Что тут делать? Смеяться над самим собой; ясное дело, я был дурак. Но по ночам я ворочался в постели, как котлета, в то время как на сковороде, то есть на крыше у меня над головой, безостановочно потрескивал дождь. А расхаживать на чердаке у себя я не решался, потому что от моей тяжелой поступи он сотрясался. И вот однажды, сидя в раздумье на постели и свесив голые ноги, я сказал себе: «Кола Брюньон, не знаю когда и как, но я отстрою свой дом». С этой минуты я повеселел: у меня был тайный замысел. Я, разумеется, не стал говорить о нем детям: они бы мне ответили, что в смысле жилища для меня всего пригоднее сумасшедший дом. Но где достать денег? Прошли Орфеевы века, не Амфионы — пастыри народов, не водят камни хороводов, схватив друг дружку под бока, и не возводят стен и сводов иначе, как под песню кошелька. А мой кошелек и совсем онемел, хоть, правда, и раньше скверно пел.

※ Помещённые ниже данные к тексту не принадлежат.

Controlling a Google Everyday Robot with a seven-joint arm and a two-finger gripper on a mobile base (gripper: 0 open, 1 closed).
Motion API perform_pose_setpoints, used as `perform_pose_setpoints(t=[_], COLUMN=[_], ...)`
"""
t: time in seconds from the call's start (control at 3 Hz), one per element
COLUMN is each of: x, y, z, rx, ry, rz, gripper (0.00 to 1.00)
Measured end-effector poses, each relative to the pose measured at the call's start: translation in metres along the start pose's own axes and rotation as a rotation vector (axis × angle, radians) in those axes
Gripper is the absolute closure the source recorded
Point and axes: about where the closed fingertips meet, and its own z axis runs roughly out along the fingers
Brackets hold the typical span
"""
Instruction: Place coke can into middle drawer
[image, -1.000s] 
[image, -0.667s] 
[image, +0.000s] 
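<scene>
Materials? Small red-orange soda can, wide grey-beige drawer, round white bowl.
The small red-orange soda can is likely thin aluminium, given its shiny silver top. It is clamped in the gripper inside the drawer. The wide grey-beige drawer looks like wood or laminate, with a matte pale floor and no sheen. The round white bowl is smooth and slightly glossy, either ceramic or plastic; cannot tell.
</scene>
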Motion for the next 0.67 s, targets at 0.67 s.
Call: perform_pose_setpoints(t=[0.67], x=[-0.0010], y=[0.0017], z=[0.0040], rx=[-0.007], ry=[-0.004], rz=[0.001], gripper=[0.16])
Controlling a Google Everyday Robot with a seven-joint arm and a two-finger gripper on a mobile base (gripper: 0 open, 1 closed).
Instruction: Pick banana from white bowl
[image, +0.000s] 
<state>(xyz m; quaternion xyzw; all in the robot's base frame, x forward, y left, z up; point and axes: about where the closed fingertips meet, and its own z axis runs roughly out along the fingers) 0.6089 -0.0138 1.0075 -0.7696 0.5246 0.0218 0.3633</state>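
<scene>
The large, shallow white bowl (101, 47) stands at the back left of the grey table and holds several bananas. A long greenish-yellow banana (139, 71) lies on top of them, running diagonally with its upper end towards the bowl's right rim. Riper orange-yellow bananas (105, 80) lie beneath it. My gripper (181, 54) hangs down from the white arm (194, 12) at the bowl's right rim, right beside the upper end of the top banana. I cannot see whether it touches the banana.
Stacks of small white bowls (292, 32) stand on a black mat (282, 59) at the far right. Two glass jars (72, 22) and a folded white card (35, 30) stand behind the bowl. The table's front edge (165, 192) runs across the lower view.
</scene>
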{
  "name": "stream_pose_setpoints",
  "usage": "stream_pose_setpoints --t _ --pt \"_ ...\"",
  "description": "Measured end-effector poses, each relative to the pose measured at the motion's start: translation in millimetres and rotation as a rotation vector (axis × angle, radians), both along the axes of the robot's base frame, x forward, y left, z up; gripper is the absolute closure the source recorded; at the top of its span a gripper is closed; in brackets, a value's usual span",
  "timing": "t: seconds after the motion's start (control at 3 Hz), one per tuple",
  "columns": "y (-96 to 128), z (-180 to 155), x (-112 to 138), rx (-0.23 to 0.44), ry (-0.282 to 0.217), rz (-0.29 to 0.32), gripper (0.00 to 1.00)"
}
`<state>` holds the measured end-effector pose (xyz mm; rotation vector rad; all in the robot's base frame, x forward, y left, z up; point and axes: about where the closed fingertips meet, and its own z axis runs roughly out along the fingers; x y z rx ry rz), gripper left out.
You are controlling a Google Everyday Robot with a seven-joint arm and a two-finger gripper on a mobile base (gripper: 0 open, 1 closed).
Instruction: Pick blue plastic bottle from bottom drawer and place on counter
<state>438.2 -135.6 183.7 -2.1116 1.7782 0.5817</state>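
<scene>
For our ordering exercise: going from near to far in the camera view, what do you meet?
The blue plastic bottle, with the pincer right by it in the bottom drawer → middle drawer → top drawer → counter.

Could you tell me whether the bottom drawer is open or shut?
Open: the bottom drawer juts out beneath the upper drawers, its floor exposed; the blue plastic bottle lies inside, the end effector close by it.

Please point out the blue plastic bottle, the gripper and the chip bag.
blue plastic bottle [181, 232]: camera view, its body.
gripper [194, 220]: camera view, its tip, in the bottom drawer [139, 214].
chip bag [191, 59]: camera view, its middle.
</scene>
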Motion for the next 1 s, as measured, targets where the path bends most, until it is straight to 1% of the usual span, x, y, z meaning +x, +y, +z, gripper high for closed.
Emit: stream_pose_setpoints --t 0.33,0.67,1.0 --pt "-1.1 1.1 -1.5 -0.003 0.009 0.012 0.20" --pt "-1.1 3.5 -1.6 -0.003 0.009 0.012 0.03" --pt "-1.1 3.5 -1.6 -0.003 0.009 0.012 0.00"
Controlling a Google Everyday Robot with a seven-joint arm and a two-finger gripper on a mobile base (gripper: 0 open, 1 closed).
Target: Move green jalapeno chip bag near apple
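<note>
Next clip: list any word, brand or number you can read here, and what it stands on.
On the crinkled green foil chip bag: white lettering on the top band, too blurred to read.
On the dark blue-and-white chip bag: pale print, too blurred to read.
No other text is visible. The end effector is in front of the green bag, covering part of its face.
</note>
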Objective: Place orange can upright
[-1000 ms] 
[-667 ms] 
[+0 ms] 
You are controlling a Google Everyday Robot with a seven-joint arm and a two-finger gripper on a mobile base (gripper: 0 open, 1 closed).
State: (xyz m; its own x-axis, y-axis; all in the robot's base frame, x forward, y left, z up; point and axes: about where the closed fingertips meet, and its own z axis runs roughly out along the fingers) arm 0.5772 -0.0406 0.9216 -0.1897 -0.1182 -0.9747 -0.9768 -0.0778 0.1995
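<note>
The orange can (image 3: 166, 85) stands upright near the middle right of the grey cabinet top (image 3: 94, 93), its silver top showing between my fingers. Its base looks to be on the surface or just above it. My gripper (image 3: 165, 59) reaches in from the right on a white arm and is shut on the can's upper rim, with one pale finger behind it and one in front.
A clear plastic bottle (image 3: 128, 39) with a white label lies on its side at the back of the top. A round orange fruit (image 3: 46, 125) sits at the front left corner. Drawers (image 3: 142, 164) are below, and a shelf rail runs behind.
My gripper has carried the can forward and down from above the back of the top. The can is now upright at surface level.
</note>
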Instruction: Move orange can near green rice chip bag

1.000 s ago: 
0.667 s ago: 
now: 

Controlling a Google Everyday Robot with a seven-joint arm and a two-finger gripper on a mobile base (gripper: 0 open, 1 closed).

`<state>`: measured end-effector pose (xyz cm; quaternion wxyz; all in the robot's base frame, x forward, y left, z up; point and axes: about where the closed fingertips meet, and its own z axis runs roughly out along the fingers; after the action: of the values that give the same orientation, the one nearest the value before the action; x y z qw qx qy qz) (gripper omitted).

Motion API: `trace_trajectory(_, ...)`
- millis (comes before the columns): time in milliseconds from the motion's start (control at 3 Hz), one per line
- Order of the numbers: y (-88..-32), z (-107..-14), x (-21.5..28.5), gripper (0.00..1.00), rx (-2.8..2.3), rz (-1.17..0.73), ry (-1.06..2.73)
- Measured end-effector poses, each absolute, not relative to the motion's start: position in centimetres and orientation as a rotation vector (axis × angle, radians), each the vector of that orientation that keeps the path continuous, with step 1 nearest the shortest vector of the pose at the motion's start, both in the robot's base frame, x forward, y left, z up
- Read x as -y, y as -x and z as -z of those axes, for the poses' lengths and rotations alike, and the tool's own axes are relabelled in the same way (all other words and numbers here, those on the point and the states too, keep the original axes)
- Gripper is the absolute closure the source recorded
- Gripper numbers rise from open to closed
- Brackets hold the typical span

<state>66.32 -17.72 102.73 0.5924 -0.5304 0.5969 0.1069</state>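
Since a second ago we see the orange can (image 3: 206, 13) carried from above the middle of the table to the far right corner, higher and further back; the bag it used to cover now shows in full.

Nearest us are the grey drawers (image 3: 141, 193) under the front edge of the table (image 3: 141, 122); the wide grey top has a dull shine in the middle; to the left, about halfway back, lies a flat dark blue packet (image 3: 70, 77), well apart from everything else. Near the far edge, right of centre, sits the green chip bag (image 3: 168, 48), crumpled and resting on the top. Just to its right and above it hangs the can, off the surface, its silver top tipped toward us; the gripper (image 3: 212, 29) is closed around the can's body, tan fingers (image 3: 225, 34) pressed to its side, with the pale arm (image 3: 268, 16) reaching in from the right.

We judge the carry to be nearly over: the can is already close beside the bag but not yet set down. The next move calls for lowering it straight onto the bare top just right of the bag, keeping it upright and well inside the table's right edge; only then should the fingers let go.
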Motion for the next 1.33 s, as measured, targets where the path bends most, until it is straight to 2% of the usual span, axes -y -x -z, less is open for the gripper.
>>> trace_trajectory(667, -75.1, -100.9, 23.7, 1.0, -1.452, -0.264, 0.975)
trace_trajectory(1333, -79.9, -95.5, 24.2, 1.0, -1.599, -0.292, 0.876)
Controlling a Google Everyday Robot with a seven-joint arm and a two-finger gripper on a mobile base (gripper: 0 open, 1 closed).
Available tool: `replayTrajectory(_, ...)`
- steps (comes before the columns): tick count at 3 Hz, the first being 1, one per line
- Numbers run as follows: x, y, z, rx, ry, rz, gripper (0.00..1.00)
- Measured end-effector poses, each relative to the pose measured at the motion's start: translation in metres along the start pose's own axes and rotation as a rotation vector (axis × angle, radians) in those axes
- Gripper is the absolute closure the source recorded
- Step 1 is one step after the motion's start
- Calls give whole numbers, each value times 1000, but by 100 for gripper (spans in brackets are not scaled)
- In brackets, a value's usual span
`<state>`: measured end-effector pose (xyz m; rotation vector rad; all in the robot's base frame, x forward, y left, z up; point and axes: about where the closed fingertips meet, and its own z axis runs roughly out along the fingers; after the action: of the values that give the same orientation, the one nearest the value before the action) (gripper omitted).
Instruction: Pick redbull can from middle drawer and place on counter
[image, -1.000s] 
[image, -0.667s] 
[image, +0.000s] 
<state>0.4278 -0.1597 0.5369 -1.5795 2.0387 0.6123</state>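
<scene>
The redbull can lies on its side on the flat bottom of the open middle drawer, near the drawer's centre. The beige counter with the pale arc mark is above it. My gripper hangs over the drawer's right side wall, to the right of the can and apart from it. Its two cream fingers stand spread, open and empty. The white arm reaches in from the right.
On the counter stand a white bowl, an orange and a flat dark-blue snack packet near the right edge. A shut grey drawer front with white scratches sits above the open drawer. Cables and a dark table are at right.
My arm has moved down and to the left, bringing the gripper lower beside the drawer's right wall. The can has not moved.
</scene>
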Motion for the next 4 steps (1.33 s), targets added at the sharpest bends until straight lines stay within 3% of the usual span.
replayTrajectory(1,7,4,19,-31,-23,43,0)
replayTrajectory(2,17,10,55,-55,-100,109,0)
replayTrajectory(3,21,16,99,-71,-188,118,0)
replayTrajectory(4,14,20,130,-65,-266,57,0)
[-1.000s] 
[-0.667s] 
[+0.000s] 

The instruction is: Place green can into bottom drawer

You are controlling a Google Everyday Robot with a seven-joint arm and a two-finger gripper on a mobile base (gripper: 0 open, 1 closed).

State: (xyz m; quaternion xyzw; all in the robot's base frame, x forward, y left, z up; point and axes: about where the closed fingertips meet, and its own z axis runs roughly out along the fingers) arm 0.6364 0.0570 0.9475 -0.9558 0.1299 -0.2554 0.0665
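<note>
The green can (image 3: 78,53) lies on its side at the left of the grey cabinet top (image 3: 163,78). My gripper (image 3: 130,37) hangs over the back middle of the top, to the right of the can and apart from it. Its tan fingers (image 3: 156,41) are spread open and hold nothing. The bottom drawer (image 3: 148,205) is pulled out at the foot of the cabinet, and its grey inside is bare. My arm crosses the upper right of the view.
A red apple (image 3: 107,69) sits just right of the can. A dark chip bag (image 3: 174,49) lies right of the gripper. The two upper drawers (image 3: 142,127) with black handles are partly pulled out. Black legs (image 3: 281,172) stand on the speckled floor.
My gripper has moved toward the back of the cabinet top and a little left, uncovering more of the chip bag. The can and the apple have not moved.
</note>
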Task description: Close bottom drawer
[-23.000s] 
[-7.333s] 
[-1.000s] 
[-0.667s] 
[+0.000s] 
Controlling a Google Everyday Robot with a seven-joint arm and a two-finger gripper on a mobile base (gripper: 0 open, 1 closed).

Я, не колеблясь, воззвал к кошельку моего приятеля Пайара. Откровенно говоря, этот почтенный человек мне его не предлагал. Но так как мне бывает просто приятно обратиться к другу за услугой, то я думаю, что и ему должно быть не менее приятно мне ее оказать. Я воспользовался затишьем на небеси, чтобы сходить в Дорнеси. Висели низкие серые тучи. Влажный и усталый ветер налетел, как большая мокрая птица. Земля прилипала к ногам; а на поля осыпались, рея, желтые листья орешников. Не успел я раскрыть рот, как Пайар встревожено меня перебил и начал жаловаться на застой в делах, на скудные поступления, на безденежье, на своих клиентов, так что я ему сказал:
— Пайар, моя душа, хочешь в долг полгроша? Я был обижен. Он еще того больше. И мы продолжали хмуро беседовать, с холодными лицами, о том о сем, я — озлобленный, он — сконфуженный. Он раскаивался в своей скаредности. Бедный старик — человек неплохой; он меня любит, я это знаю, еще бы; он с удовольствием отдал мне свои деньги, если бы это ему ничего не стоило; и даже, прояви я настойчивость, я бы добился от него того, чего я хотел; но не его вина, если в нем сидят три столетия ростовщиков. Можно быть обывателем и в то же время щедрым, конечно; это случается иной раз или случалось, говорят; но всякий добрый обыватель, если дотронуться до его кошелька, первым делом невольно скажет «нет». Мой приятель дорого бы дал теперь, чтобы сказать «да», но для этого требовалось, чтобы я вернулся к прежнему; а я не желал. Я человек гордый; когда я обращаюсь к приятелю с просьбой, я считаю, что доставляю ему большое удовольствие; и если он колеблется, я больше не хочу, ему же хуже! Итак, мы беседовали о вещах посторонних, сердитым голосом и с тяжестью на душе. Я отказался от завтрака (это его окончательно расстроило). Я встал. Понурив голову, он проводил меня до порога. Но, берясь уже за ручку двери, я не выдержал, обвил рукой его старую шею и молча поцеловал его. Он от души ответил мне тем же. Потом робко спросил:
— Кола, Кола, хочешь?..
Я сказал:
— Об этом не будем больше говорить.
(Я упрям.).
— Кола, — продолжал он с виноватым видом, — останься хоть позавтракать.
— Это, — говорю, — другое дело. Позавтракаем, друг Пайар.
Мы поели за четверых; но я остался твердокаменным и от своего решения не отступил. Конечно, я сам себя наказывал. Но и его тоже.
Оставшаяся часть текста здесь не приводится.